The Investigator Series #2: Lake Home with Hidden Water Problems
A long-time customer moved into a lakefront home and immediately encountered water problems: coliform bacteria, discolored water, rusty water, hard water, and terrible-smelling water. This is how we investigated—and fixed—the real water problems. Listen to the customer, perform a proper water analysis, a complete system diagnosis, and recommend the correct water treatment solutions.
The Call: “Our Water Is a Mess”
Even before closing, the well had tested positive for coliform bacteria. The seller had a well contractor shock-chlorinate the system, flush the well afterwards, and a well water re-test for bacteria cleared the sale. But once remodeling began, the homeowners discovered the water was hard, rusty, discolored, and had a strange odor.
The customer called the original water treatment company out to inspect the system. They recommended a water softener valve rebuild and replacing the waterlogged pressure tank. One of those items was true—the well tank was shot—but the rest felt rushed. The customers were very suspicious of what the technician did and what the company recommended. No questions were asked of the customer. No water testing was done on site, nor was there a recommendation to send a water sample out for independent testing to confirm their recommendation.

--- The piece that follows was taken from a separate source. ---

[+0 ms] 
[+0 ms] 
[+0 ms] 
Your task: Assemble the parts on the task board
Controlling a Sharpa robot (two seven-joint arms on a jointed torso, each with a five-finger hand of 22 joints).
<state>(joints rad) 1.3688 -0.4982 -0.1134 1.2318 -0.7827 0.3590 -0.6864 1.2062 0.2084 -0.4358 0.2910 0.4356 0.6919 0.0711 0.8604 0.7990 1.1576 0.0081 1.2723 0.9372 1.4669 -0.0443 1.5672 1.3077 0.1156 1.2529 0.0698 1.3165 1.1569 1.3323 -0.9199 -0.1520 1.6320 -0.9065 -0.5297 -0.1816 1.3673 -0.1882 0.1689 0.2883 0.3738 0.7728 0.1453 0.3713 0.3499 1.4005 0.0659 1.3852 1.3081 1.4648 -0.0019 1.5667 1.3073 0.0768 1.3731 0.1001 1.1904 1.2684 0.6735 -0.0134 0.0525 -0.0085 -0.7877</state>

First Principle: Listen Before You Diagnose
The most important step in any water investigation is simple: listen to the customer. Let them describe symptoms in their own words and ask targeted follow-up questions. You’ll often hear the clues you need to develop a test plan, avoid dead ends, solve the problems they actually care about, and resolve problems customers may not be aware of.
On-Site Investigation
I performed an on-site water analysis and recommended a treatment plan within an hour, then sent water samples to an independent water testing lab for validation before moving forward with the recommended water treatment system. The findings:
- Tannins present, consistent with the neighborhood’s water profile.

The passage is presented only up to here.